Theory of Statistical Inference is designed as a reference on statistical inference for researchers and students at the graduate or advanced undergraduate level. It presents a unified treatment of the foundational ideas of modern statistical inference, and would be suitable for a core course in a graduate program in statistics or biostatistics. The emphasis is on the application of mathematical theory to the problem of inference, leading to an optimization theory allowing the choice of those statistical methods yielding the most efficient use of data. The book shows how a small number of key concepts, such as sufficiency, invariance, stochastic ordering, decision theory and vector space algebra play a recurring and unifying role.
The volume can be divided into four sections. Part I provides a review of the required distribution theory. Part II introduces the problem of statistical inference. This includes the definitions of the exponential family, invariant and Bayesian models. Basic concepts of estimation, confidence intervals and hypothesis testing are introduced here. Part III constitutes the core of the volume, presenting a formal theory of statistical inference. Beginning with decision theory, this section then covers uniformly minimum variance unbiased (UMVU) estimation, minimum risk equivariant (MRE) estimation and the Neyman-Pearson test. Finally, Part IV introduces large sample theory. This section begins with stochastic limit theorems, the δ-method, the Bahadur representation theorem for sample quantiles, large sample U-estimation, the Cramér-Rao lower bound and asymptotic efficiency. A separate chapter is then devoted to estimating equation methods. The volume ends with a detailed development of large sample hypothesis testing, based on the likelihood ratio test (LRT), Rao score test and the Wald test.

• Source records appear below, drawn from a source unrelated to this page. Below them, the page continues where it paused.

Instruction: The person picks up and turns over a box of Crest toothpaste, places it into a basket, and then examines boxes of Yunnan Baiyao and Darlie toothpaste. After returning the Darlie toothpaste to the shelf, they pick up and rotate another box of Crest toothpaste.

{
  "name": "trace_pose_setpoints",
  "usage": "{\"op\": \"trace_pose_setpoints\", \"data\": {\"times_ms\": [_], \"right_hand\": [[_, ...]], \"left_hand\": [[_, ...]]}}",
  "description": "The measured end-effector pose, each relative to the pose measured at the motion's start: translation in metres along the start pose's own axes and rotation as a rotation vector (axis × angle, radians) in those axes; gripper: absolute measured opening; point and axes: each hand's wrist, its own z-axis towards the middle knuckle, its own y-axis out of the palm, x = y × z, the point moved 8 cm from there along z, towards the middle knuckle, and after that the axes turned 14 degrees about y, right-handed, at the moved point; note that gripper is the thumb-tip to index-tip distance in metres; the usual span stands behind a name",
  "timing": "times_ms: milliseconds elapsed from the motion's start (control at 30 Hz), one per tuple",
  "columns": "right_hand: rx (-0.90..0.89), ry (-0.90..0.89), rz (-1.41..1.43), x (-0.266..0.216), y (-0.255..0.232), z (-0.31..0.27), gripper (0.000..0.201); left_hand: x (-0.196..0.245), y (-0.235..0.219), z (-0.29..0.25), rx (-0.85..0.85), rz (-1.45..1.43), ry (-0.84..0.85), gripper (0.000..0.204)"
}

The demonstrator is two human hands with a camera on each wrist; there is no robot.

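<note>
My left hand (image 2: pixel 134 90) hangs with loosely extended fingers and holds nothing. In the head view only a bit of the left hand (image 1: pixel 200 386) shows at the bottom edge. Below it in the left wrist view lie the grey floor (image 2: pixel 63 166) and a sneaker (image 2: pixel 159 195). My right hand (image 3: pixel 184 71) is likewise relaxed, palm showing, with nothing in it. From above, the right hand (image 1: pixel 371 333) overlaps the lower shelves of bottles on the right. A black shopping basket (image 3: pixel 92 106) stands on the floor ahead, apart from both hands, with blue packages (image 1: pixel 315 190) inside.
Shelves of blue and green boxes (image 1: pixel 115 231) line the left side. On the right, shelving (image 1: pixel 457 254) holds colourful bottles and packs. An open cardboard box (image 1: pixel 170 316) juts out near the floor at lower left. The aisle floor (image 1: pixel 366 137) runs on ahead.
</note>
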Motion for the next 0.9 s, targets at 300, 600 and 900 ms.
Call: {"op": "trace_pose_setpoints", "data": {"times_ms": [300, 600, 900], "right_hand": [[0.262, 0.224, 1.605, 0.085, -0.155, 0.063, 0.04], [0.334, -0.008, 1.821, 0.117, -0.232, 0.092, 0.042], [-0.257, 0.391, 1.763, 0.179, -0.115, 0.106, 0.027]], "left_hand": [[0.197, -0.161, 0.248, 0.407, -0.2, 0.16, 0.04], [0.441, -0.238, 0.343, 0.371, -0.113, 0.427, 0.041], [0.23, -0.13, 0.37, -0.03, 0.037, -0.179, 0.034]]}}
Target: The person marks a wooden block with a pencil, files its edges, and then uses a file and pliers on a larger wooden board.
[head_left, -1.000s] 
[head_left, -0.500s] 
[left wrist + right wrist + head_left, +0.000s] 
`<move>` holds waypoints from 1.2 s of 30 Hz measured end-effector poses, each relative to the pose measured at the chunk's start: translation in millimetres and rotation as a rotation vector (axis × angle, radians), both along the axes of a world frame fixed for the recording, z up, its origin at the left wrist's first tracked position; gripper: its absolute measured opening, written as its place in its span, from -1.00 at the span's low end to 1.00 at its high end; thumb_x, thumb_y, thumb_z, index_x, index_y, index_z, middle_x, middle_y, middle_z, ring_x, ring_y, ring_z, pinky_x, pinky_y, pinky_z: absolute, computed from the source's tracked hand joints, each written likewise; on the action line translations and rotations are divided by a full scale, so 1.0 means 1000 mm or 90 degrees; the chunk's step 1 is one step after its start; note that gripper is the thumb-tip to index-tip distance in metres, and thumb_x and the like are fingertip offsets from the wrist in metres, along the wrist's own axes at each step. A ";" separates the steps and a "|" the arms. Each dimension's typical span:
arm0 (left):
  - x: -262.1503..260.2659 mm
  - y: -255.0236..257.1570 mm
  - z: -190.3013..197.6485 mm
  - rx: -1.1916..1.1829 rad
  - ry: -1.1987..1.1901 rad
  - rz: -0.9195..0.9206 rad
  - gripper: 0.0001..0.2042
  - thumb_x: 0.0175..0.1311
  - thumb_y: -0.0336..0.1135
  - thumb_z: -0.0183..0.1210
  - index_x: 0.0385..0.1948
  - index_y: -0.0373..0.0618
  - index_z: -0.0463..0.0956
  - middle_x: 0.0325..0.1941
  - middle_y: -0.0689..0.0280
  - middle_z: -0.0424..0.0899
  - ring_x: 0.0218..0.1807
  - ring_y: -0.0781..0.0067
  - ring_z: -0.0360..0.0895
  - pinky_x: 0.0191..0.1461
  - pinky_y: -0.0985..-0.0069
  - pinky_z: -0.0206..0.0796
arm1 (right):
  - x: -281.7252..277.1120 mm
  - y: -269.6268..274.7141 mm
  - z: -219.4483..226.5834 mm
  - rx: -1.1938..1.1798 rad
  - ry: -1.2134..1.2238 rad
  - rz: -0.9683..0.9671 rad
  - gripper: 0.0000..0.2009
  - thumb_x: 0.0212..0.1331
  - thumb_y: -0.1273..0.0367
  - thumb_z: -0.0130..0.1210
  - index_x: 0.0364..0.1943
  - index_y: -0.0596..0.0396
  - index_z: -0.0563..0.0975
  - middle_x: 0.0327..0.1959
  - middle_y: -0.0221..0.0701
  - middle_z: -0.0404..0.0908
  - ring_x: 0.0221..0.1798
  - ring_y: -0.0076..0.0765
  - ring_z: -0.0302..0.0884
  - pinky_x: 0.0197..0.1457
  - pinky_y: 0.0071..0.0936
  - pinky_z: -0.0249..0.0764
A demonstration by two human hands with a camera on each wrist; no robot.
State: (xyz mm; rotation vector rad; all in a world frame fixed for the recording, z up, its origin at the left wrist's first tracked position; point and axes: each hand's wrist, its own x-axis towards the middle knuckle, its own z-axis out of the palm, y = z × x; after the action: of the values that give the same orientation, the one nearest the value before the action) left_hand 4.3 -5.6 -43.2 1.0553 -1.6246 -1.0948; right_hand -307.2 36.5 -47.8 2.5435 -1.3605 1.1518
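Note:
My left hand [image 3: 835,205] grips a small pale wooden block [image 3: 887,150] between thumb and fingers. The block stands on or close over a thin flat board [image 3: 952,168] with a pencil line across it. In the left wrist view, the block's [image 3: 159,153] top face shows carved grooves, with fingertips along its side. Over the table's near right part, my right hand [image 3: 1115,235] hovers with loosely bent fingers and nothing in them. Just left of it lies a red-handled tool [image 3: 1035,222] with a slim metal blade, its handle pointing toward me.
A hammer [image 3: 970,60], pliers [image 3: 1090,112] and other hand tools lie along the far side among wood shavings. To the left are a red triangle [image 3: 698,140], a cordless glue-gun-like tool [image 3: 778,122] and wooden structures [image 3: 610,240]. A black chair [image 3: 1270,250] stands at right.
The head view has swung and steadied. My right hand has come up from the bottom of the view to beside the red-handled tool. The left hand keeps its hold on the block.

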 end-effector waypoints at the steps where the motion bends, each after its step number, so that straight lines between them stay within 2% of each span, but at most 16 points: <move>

- This volume includes treatment of linear and nonlinear regression models, ANOVA models, generalized linear models (GLM) and generalized estimating equations (GEE).
- An introduction to decision theory (including risk, admissibility, classification, Bayes and minimax decision rules) is presented. The importance of this sometimes overlooked topic to statistical methodology is emphasized.
- The volume emphasizes throughout the important role that can be played by group theory and invariance in statistical inference.
- Nonparametric (rank-based) methods are derived by the same principles used for parametric models and are therefore presented as solutions to well-defined mathematical problems, rather than as robust heuristic alternatives to parametric methods.
- Each chapter ends with a set of theoretical and applied exercises integrated with the main text. Problems involving R programming are included.
- Appendices summarize the necessary background in analysis, matrix algebra and group theory.